Set down exactly the lines from the one containing "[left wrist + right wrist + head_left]" through the last line of the data below, and no others.

● ● ● ● ●

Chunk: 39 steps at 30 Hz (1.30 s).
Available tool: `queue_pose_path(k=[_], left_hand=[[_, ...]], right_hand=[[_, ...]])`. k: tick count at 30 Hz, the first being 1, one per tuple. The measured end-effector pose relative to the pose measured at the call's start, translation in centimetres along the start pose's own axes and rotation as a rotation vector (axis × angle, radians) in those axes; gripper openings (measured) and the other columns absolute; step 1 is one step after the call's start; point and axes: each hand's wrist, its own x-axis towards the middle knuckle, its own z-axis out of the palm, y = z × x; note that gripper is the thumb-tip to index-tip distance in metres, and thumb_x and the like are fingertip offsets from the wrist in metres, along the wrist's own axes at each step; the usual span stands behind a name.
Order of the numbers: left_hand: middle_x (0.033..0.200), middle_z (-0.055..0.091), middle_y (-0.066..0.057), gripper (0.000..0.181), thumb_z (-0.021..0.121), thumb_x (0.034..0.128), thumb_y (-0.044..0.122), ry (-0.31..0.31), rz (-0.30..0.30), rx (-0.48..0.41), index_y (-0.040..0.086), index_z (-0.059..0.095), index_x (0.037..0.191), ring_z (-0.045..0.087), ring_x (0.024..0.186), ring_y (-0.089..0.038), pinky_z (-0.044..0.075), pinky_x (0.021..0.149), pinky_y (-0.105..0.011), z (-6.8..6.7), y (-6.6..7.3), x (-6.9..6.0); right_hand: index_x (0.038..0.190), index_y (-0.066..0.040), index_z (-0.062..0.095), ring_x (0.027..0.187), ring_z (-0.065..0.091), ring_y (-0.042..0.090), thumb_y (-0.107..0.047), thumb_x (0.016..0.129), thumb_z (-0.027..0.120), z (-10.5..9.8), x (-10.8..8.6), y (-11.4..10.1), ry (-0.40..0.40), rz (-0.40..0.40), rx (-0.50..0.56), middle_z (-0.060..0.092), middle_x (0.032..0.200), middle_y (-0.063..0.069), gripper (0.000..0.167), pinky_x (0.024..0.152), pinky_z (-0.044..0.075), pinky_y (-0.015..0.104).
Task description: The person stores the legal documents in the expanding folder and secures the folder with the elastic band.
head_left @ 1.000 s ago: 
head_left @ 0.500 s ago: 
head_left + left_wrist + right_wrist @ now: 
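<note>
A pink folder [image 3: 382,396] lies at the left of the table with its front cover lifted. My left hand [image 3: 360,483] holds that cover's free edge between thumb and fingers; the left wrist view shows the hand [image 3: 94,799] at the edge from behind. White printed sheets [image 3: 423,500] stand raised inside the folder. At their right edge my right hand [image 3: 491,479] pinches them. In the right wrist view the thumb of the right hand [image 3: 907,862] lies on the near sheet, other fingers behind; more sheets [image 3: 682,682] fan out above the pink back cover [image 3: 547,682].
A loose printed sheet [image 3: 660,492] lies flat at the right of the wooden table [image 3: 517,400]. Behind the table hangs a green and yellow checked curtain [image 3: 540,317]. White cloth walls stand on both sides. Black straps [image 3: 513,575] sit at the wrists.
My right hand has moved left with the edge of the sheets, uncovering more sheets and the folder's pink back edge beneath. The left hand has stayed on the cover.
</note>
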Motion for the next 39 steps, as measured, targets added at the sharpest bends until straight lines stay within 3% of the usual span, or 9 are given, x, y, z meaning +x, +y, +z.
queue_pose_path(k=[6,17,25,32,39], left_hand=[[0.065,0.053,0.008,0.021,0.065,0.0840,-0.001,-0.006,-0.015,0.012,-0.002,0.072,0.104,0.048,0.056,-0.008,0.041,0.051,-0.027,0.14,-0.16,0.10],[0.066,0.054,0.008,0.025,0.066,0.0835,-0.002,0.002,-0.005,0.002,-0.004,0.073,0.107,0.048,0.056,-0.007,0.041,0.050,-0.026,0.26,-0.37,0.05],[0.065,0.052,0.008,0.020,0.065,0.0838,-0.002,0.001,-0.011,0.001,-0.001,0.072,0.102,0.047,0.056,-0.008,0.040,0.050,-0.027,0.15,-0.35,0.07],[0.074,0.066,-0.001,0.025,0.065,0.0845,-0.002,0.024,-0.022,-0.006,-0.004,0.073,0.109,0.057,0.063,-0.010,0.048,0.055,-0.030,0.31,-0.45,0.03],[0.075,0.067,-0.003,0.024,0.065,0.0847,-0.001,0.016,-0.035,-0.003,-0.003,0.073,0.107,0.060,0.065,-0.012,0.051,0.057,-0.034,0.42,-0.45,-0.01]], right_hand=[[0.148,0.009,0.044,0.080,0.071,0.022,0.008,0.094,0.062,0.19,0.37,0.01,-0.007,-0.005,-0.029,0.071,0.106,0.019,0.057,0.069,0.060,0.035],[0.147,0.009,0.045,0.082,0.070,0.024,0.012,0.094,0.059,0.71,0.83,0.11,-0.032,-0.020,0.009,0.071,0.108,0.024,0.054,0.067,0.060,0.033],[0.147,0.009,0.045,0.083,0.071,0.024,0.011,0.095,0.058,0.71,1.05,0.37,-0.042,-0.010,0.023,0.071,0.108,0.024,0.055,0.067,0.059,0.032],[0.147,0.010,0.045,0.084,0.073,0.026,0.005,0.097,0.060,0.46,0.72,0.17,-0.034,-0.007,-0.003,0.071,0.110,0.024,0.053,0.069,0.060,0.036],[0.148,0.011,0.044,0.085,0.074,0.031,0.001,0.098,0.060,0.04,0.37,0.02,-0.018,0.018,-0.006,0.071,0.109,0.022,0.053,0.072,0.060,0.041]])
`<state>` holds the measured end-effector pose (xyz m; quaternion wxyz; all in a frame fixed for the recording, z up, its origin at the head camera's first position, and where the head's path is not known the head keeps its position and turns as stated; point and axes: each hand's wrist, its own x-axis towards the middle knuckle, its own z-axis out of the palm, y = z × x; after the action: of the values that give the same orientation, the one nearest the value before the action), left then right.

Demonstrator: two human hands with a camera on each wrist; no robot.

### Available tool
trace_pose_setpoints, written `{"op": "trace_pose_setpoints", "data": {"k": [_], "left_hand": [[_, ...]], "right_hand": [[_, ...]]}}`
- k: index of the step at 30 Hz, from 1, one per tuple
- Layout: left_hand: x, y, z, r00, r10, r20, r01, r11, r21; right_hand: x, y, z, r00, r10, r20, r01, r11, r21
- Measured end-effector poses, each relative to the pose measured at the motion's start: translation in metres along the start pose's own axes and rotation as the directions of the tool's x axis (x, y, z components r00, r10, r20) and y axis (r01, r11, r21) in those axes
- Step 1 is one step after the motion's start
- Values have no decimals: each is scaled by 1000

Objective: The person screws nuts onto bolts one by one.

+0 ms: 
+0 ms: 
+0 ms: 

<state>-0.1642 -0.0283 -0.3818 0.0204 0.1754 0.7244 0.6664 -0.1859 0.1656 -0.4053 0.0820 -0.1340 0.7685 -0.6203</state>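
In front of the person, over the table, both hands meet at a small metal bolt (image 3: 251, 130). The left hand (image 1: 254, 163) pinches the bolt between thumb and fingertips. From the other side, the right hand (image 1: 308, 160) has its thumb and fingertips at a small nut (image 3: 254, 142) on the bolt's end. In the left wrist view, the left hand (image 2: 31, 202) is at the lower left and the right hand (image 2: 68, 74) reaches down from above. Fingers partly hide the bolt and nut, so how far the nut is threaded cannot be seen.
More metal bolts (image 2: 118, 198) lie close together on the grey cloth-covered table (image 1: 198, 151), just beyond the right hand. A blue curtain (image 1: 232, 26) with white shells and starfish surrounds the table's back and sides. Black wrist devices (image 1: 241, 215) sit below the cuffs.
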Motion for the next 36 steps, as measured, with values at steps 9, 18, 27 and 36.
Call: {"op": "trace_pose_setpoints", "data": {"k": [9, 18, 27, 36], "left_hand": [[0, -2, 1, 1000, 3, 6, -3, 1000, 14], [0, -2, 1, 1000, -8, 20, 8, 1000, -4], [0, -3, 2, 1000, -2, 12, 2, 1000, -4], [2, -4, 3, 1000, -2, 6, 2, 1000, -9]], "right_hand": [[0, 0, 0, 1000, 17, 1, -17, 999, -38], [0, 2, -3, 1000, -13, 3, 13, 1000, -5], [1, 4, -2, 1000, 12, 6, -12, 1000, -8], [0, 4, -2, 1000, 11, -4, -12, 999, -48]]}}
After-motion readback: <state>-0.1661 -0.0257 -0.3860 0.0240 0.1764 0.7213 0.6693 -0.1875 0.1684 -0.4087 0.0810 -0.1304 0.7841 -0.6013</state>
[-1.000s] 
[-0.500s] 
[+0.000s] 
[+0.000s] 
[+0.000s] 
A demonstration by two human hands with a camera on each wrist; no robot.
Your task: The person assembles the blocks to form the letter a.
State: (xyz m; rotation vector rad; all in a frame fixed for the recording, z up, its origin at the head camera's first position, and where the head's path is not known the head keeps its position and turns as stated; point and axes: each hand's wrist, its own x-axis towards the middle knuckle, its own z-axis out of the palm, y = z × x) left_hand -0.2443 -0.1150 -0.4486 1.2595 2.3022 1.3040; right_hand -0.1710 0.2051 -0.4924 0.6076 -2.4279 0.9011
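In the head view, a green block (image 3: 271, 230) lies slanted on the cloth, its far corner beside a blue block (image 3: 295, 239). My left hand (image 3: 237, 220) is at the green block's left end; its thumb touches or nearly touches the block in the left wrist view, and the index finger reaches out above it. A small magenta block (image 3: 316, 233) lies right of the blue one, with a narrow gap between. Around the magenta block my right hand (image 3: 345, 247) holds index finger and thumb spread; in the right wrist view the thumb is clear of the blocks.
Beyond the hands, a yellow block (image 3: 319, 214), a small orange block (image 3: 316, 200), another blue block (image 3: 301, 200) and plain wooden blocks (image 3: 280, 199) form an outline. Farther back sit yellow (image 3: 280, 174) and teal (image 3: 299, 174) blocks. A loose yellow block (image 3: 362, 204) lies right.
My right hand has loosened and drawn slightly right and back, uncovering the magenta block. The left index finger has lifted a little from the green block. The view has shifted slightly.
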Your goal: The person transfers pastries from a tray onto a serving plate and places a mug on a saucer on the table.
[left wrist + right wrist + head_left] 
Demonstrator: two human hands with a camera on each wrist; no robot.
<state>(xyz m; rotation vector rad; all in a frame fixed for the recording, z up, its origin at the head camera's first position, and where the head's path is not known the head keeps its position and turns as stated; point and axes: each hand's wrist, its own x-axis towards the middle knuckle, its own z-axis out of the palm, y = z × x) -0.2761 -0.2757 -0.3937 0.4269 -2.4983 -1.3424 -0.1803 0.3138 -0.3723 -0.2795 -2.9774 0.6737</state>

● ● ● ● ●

Task answer
[left wrist + right wrist + head_left] 
Demonstrator: two human hands with a camera on each wrist; no robot.
<state>(xyz m; rotation vector rad; all in a frame fixed for the recording, z up, its origin at the head camera's first position, and where the head's path is not known the head keeps its position and turns as stated; point and axes: each hand's wrist, its own x-axis towards the middle knuckle, its own z-axis out of the palm, y = z × x) -0.2761 -0.2757 -0.3937 0.4269 -2.4983 -1.3424 -0.1803 0.3138 -0.3723 -0.2795 -2.9774 0.6737</state>

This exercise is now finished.